Um total de 30.858 oficiais, sargentos e cabos da Polícia serão patenteados a nível nacional, num processo massivo que marca o fim de um longo período em que o Ministério do Interior não observava a progressão regular de muitos integrantes da sua corporação.

Nampula marcou, hoje, o início de uma acção massiva de patenteamento de membros da corporação policial, quebrando assim a longa espera que muitos homens da Lei e Ordem tiveram que suportar para ver a progressão e promoção na carreira.

A nível nacional serão abrangidos 30.858 oficiais superiores, oficiais subalternos, sargentos e cabos da Polícia, sendo que 25% dos dos quais já vão para a reserva por terem atingido os anos de trabalho e/ou idade para passarem a reservistas.

“O processo de patenteamento de 30.858 abrange [também] os membros que entraram para a Polícia da República de Moçambique em 1974, que são combatentes da Luta de Libertação Nacional, os colegas que são do primeiro, segundo, terceiro, quarto, quinto e sexto cursos, os colegas que vieram da extinta Tropa da Guarda Fronteira e outros que vieram de vários serviços do Estado, cuja lei lhes conferiu estatutos da Polícia da República de Moçambique”, disse Bernardino Rafael, comandante geral da Polícia.

O comandante geral da Polícia garantiu que doravante, as progressões e promoções serão regulares, como mandam os procedimentos internos do Ministério do Interior.

“Daqui para frente haverá promoções num processo normal, não num processo massificado como este, onde se segue as carreiras, as promoções e progressões”.

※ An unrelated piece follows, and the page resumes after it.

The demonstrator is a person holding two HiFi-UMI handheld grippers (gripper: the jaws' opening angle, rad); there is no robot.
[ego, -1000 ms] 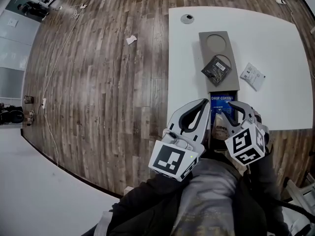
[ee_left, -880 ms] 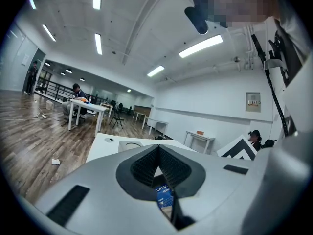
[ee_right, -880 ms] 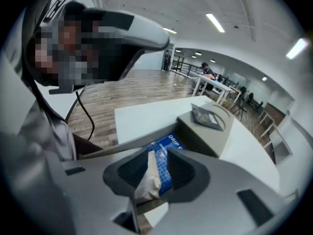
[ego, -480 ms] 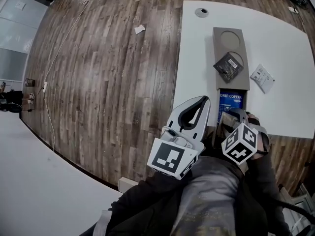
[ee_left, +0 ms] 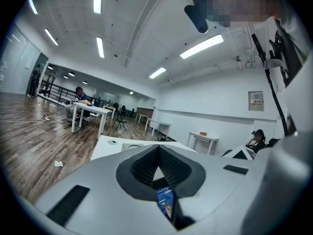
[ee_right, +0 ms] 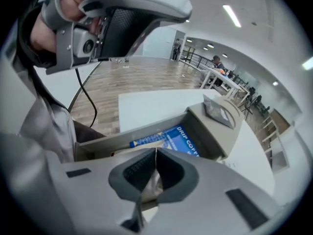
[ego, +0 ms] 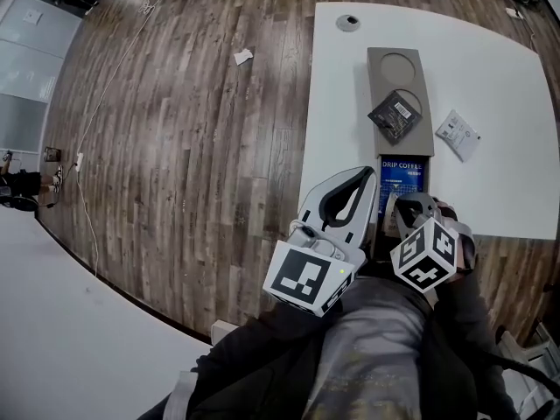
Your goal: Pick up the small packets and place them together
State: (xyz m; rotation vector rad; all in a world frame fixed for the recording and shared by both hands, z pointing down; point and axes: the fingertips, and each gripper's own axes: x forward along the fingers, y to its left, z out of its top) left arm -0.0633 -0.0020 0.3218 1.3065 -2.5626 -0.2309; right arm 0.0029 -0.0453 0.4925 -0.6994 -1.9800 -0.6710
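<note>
A black packet (ego: 395, 115) lies on the grey tray (ego: 398, 64), over one of its round recesses. On the white table (ego: 499, 191) to its right rests a white packet (ego: 458, 134). At the tray's near end sits a blue drip coffee box (ego: 402, 178). My right gripper (ego: 404, 208) is over that box, shut on a small pale crinkled packet (ee_right: 154, 182) that shows between its pads. Beyond the right gripper (ee_right: 155, 151) I see the blue box (ee_right: 168, 138) and the black packet (ee_right: 219, 112). My left gripper (ego: 366, 178) hangs shut and empty at the table's near left edge.
Wooden floor lies left of the table, with a paper scrap (ego: 242, 57) on it. A round cable cap (ego: 347, 22) sits at the table's far left corner. The person's lap is just below both grippers. Other tables and seated people are far off.
The right gripper's jaws were spread around a pale packet above the blue box and have now come together on it. The left gripper has stayed where it was.
</note>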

É que durante muito tempo, apenas os formados em Matalane e Academia de Ciências Policiais é que beneficiavam de patenteamentos, progressões e promoções, deixando-se um “batalhão” de homens e mulheres que chegaram à Polícia através de outras formas como mencionou acima o próprio chefe máximo da polícia.

Há 28 anos na Polícia, Maomade Ali foi promovido a Inspector Principal da Polícia – motivo de celebração: para mim significa uma vantagem, mais coragem e motivação para o trabalho.

Consolada da Isabel, há oito anos da corporação, foi promovida para Primeiro Cabo da Polícia. “É de louvar como a primeira vez que que sou patenteada”.

E como Polícias que juraram servir a Pátria, há disposição para qualquer missão. “Ainda não tive a oportunidade de ir à província de Cabo Delgado, mas a qualquer momento que for solicitado vou fazer cumprir a ordem”, garantiu Zubo Ussene, promovido a Sargento Principal da Polícia.

Quem não quis falar de Cabo Delgado é o comandante geral que preferiu fazer pautar pela parceria com a imprensa: muito obrigado, que passem bem as festas, que o ano novo 2021 seja de muito sucesso, muita colaboração e que a imprensa se torne sempre parceira da Polícia da República de Moçambique.